Rywalem FC Barcelony w półfinale Klubowych Mistrzostw Świata będzie chiński zespół Guangzhou Evergrande, który wyeliminował faworyzowaną meksykańską Américę.
Warto powiedzieć, że Chińczycy zwyciężyli z Américą CF w iście dramatyczny sposób. W 53. minucie Peralta zdobył pierwszą bramkę i dla ekipy z Meksyku. Goście potrzebowali zatem dwóch trafień, aby odwrócić losy rywalizacji. W 80. minucie Long dał nadzieję Guangzhou, a już w doliczonym czasie gry (93. minuta) o awansie Chińczyków przesądził Paulinho (ten sam, który jeszcze niedawno grał w Tottenhamie, a wcześniej miał swój epizod w ŁKS Łódź). Warto powiedzieć, że oprócz Paulinho do chińskiej drużyny przed tym sezonem dołączył Robinho, a trenerem Guagzhou jest sam Luis Felipe Scolari, który został skuszony bardzo wysokimi zarobkami.
Guangzhou Evergrande to zespół założony w 1954 roku, jednak jego gracze nie byli profesjonalistami aż do 1994 roku. Od tego momentu zdobyli oni łącznie siedem tytułów mistrzów Chin. W przeszłości trenerem tej drużyny była inna znana postać w świecie futbolu Marcello Lippi.
Spotkanie Barçy z Guagzhou Evergrande jest zaplanowane na 17 grudnia w Jokohamie. Nie ulega wątpliwości, że to najlepszy klub Europy jest zdecydowanym faworytem tego spotkania, jak i zresztą całego turnieju.
Komentarze (28)
Ja osobiście dał bym pograć Masipowi. Mimo jego niskiego wzrostu, uważam że jest to dobry bramkarz i po takim turnieju powinien zostawić dobre wrażenie ;)
Plusy były by następujące:
+ Pograł by sobie trochę więcej niż tylko pierwsze mecze CdR
+Poczuł by że również jest potrzebny drużynie
+Ograł by się lepiej (rywale przeciętni/dobrzy a nie tylko "ogórki" z 3 ligi)

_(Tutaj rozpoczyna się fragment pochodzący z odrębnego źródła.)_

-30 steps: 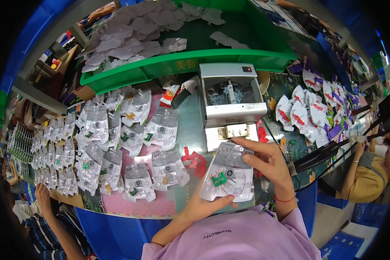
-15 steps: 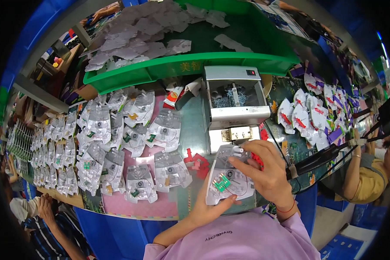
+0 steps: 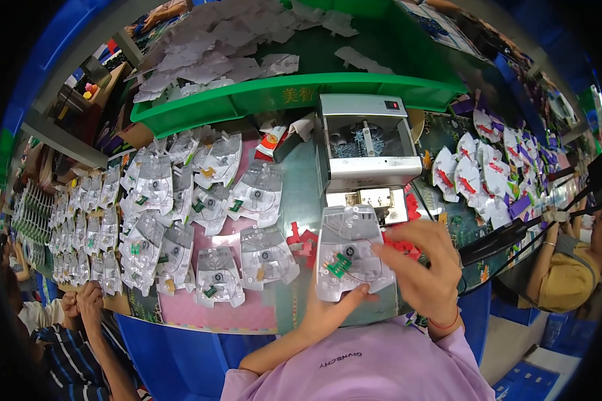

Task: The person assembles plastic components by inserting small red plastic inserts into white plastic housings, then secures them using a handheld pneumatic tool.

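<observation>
Nearest the wearer, low in the head view: lilac sleeves and two bare hands. Left hand (image 3: 328, 311), palm up, fingers curled beneath a clear plastic housing (image 3: 352, 257), thumb lying across its lower edge. Right hand (image 3: 425, 267), fingers bent and closed on the housing's right edge, fingertips pressing near its middle; red cord at the wrist. Housing: pale, shield-shaped, held just above the near edge of the bench, carrying a small green circuit board (image 3: 340, 264) with thin wires.

Just beyond the hands: red plastic pieces (image 3: 302, 239) lying loose on the green bench top (image 3: 301, 180), beside the housing.

Left of these: a pink mat (image 3: 234, 311) bearing many like clear housings (image 3: 214, 200), laid flat in overlapping rows, several with green boards fitted.

Directly behind the held housing: a grey box-shaped machine (image 3: 368, 144), open-fronted, red switch on its top face.

Right of the machine: white parts with red and purple trim (image 3: 475, 177), spread over a dark patterned surface.

Farther back: a long green tray (image 3: 294, 93) heaped with pale flat blanks.

Margins: a second person's clasped hands (image 3: 80, 301) and striped sleeve at lower left; a third person in a yellow top (image 3: 568, 274) at right.
</observation>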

+Szansa na zdobycie Trofeum, a to na pewno podniosło by jego morale
PS. Na kogo postawilibyscie w bramce?? Bo ja wyjątkowo na MAtS-a.
Jego największym błędem było odejście z Realu Madryt.
W wieku 24 lat na sam koniec okienka transferowego Brazylijczyk opuścił Madryt za 43 mln. euro na rzecz Manchesteru City.
Obywatele wtedy dopiero montowali wielką ekipę. Mieli kilku ciekawych piłkarzy, a mianowicie Shaun Wright-Phillips, Craig Bellamy, Elano, Martin Petrov... Do tego młodzi Pablo Zabaleta, Vincent Kompany, Nigel De Jong i jeszcze młodsi obiecujący piłkarze jak Daniel Sturridge, Joe Hart, Felipe Caicedo, Stephan Irland, czy wielki niespełniony talent Michael Johnson.
Nie zmienia to jednak faktu że Robinho był ponad nimi wszystkimi i to znacznie.
Robinho poleciał za pieniędzmi bo jak inaczej wytłumaczyć to że Brazylijczyk w idealnym wieku kochany przez Madrycką publiczność i piłkarz z talentem na miarę złotej piłki odchodzi z drużyny mistrza Hiszpanii do 9 drużyny Premier League?
Szkoda chłopa, talent nie mniejszy od Neymara.